If you have a high tolerance for risk and a long time horizon, you might allocate 80 percent of your capital to stocks, one of the riskiest types of investments. You might split the remaining 20 percent of your capital between fixed-income securities and cash and equivalents. These investments tend to see slower, steadier growth. They’re less likely to lose money, but you don’t have the same potential for gains with them as you do with stocks.
Someone with a short time horizon or a strong aversion to risk may flip around these allocations. Slow-growing investments in securities and in cash and equivalents may make up 75 percent of your portfolio or more. You would invest the remaining proportion of your capital — what you’re prepared to potentially lose — in riskier asset types like stocks.
Investors who focus on asset allocation, not individual stocks, are looking at the big picture.

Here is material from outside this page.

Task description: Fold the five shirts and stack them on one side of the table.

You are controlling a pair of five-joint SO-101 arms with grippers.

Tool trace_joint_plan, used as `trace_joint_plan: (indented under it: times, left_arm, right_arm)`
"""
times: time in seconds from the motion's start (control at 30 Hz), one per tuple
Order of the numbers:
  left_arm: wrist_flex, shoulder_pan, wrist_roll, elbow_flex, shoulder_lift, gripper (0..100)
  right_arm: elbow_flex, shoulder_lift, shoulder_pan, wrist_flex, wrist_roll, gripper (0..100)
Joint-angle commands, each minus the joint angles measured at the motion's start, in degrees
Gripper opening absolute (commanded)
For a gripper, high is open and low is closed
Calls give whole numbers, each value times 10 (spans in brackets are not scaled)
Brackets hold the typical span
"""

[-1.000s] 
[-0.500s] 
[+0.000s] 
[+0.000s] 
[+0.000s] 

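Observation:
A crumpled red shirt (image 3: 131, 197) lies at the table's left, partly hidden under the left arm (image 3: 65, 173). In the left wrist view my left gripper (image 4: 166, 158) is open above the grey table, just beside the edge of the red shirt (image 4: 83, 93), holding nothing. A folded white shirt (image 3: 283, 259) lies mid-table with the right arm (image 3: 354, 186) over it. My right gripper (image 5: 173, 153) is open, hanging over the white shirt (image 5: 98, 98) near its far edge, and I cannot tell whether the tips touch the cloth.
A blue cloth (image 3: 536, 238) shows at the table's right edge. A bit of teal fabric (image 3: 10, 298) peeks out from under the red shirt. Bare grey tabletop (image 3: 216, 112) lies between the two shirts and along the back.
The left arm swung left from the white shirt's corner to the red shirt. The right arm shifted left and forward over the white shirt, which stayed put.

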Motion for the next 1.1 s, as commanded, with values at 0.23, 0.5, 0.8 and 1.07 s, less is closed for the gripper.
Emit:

They don’t get bogged down with the minuscule details of every stock. They’re less likely to be swayed by a risky individual stock — and if they are, that one minor misstep won’t derail their trading plan.
Bundling Stocks With Index Funds
Once you’ve decided how much capital you’re going to allocate to stocks, you need to pick which stocks to invest in. Dwelling on individual stocks still isn’t your best option. Instead, you can invest in an index fund, which bundles together stocks across the market.
Bundling your stocks reduces your risk of loss. Even if a stock declines in performance, you’re not invested only in that one stock, but in a collection of separate stocks. You can bounce back much better from the underperformance of one stock out of many than from a drop of one of a small number of hand-picked stocks.
Mistake #4: Being Unrealistic about Risk
Risk is part of investing. But so is managing risk. Before you can worry about how to financially manage risk and reduce your losses, you need to develop a realistic expectation of how risk will fit into your life as an investor. This is harder than it sounds.
The Certainty of Risk
Thinking about your financial and personal risk tolerance early on while developing your trading strategy is just one part of developing a healthy, realistic view of how risk plays into investing.
No investor wants to lose money. But pretty much all investors will see some amount of loss at some time. Dips are part of normal market fluctuations.
The good news is that these declines typically even out in the long term. Despite drops here and there, investors who enter the market with a strategy and stick with it over time make a lot more money than they lose.
The Unrealistic Risk Ideas New Investors Have
When you first begin investing, you’re likely to confront some surprising ideas you have about risk and your own vulnerability to it. Some of the unrealistic ideas new investors may uncover about financial risk include:
- Expecting that you will never lose money while investing
- Feeling disappointed if you don’t see immediate, consistent gains
- Anticipating making a lot more money in a much shorter time than is feasible
- Getting overconfident, especially if your initial investment moves pay off unusually well
- Expecting results that don’t match your portfolio — such as being too conservative to see the gains you want or too aggressive to avoid excessive losses
New investors may struggle with developing a practical understanding of risk, even if they understand it in an abstract way. They know loss happens but still get spooked when it happens to them.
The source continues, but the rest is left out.